Yes -- it happens both for my soon-to-deploy test system and
my mostly-clean DSpace 3.2 prototype. It's mod_jk from an Apache
front end to Tomcat in the back. There's a sym-link trick,
the actual app is behind a symlink with a "#" in it, which Tomcat
converts to a slash.
Long way to say that, yes, the base URL is <host>/dspace/xmlui.
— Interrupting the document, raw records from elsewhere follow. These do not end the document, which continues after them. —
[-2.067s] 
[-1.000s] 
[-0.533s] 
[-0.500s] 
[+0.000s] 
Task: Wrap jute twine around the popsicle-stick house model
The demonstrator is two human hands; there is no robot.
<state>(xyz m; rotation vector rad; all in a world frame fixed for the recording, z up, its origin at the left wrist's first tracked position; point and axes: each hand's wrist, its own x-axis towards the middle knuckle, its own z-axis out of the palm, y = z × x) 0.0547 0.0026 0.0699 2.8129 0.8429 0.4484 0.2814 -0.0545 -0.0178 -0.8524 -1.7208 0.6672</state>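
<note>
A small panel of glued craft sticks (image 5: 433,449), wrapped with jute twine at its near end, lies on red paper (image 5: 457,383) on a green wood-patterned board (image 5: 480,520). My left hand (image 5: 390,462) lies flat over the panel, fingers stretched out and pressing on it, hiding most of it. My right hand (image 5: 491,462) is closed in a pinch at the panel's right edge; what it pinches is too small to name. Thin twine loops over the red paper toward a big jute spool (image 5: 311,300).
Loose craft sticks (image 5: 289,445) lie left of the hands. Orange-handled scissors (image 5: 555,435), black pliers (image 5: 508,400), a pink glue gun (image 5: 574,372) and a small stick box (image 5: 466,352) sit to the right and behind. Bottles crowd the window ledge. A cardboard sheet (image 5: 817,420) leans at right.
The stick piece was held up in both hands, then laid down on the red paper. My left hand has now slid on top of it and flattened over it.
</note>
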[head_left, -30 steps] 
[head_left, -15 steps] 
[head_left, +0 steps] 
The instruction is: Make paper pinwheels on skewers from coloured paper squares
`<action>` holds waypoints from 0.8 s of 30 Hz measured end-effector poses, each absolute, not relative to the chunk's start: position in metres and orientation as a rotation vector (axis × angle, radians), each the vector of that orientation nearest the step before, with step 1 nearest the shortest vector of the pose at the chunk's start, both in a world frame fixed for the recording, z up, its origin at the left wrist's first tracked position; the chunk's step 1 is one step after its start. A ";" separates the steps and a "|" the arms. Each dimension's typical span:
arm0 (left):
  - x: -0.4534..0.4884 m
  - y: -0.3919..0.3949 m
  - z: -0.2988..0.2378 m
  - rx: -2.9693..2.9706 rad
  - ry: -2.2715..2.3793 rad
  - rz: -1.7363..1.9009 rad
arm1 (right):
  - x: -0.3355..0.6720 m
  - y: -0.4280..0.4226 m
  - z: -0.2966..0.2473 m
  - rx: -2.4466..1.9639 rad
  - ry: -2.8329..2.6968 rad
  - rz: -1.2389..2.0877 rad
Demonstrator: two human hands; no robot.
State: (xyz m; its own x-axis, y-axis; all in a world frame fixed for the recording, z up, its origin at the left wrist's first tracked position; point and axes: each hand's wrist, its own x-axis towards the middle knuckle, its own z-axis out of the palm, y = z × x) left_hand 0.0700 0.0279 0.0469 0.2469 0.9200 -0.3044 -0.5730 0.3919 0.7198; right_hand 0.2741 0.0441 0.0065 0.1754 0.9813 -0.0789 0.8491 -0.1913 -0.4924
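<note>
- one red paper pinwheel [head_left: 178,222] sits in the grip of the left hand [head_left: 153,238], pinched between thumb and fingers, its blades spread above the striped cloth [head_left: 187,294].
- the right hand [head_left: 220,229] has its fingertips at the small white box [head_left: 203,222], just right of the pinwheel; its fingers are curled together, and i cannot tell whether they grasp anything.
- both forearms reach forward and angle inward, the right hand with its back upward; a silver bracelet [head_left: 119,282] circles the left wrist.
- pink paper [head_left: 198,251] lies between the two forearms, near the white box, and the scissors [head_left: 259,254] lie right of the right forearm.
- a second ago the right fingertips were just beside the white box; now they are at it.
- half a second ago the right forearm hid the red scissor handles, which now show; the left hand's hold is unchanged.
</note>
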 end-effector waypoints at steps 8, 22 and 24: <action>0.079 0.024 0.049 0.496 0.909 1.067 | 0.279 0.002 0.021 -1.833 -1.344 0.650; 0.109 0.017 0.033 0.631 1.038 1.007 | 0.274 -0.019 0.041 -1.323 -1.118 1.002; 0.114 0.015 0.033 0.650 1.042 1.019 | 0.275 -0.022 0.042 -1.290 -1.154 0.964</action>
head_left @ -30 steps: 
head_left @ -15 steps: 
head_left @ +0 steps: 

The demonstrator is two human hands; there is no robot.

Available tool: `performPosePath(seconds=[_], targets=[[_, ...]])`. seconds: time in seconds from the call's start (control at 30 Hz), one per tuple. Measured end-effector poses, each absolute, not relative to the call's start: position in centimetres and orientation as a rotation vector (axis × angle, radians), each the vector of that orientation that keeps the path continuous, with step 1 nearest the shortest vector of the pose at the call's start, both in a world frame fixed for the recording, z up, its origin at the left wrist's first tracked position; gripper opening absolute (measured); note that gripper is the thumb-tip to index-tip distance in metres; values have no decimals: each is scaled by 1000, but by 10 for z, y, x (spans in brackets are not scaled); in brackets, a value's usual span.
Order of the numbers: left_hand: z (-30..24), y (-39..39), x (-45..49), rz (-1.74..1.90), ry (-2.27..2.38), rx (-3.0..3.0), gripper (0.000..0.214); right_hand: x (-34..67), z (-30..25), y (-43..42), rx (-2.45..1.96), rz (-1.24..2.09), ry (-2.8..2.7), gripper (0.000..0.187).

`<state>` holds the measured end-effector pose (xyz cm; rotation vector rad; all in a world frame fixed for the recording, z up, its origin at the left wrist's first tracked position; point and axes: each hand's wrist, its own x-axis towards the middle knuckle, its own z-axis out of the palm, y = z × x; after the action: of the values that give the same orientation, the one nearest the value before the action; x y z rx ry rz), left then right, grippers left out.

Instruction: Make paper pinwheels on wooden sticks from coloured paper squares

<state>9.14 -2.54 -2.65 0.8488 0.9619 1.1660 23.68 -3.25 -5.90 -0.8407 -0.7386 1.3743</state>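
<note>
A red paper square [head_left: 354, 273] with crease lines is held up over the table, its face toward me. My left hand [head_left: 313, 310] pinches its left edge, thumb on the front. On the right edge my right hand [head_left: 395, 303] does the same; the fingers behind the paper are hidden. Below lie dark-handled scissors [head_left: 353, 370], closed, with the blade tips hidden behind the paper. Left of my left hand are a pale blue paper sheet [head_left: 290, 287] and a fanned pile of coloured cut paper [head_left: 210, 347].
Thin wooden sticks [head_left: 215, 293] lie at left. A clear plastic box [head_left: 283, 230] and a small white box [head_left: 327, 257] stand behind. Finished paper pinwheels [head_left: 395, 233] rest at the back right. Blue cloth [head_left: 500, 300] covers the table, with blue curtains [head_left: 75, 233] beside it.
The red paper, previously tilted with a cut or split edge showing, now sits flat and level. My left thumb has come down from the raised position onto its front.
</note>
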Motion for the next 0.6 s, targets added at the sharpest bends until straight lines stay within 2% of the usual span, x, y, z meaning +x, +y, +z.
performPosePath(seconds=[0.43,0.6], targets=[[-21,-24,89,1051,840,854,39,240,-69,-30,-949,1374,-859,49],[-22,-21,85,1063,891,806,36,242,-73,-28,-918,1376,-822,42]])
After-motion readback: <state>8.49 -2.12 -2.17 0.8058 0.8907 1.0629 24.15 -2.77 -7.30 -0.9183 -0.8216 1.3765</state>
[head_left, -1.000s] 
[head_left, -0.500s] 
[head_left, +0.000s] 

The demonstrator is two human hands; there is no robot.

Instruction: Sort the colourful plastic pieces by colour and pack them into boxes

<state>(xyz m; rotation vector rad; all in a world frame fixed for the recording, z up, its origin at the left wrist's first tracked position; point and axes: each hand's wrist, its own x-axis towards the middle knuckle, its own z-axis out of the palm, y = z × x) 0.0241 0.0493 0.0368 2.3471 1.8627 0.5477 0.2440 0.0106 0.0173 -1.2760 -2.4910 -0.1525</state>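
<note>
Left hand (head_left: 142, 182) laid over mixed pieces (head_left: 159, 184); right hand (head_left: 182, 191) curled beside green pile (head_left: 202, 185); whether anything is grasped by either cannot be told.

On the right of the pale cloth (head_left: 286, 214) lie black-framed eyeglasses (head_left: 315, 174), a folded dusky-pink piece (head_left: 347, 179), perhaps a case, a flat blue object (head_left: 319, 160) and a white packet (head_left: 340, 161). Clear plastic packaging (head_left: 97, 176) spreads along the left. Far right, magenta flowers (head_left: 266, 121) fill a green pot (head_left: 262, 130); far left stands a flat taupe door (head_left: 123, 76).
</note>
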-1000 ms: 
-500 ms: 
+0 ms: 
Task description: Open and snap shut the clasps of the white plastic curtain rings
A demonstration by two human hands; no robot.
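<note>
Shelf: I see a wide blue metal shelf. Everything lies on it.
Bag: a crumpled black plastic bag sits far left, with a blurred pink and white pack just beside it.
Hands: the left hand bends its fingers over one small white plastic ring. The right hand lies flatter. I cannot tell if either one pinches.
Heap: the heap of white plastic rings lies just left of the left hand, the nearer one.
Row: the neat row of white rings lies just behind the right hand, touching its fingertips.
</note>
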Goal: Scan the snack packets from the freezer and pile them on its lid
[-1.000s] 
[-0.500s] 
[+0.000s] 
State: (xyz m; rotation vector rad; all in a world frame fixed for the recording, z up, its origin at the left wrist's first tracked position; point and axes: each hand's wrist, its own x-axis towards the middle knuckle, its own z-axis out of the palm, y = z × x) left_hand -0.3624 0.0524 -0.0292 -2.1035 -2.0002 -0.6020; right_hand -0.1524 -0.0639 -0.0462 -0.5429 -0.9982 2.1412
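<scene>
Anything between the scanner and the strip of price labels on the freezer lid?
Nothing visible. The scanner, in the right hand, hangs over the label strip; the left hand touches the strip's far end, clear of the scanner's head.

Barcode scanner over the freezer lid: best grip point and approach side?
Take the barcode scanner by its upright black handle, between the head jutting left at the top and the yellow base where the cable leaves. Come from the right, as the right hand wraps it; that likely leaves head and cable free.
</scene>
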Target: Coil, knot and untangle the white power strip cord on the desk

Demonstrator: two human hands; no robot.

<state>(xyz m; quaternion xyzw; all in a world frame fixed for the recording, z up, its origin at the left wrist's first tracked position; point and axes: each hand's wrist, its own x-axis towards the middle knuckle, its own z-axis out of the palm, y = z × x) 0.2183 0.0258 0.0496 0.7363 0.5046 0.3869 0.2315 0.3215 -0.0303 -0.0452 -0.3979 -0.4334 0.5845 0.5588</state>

The actual URL that our security folks' scanner picked up was
"<host>/dspace/xmlui/static/js/discovery/badfile123.js", which is
apparently some kind of likely penetration vector. The actual
error is, "An error has occurred", which is apparently an HTTP 500
response.
Without the "static" (for "<host>/dspace/xmlui/js/discovery/badfile123.js"),
I get a different error, it's a "Resource not found", again with the
stack-traces.
Since Friday, I have also subsequently heard that my security folks
are unhappy with the 500 response -- can you (or anyone) offer them
some assurances that this is benign? I noticed, while poking around,
that other public-facing DSpace installations do the same thing --
I won't mention any names, since it's at least possible it's some
kind of security issue.
The prototype system is the one where I have tried putting the
error-handling code in the webapps/xmlui/themes/Mirage/sitemap.xmap
file -- I see the same behavior both with and without this code.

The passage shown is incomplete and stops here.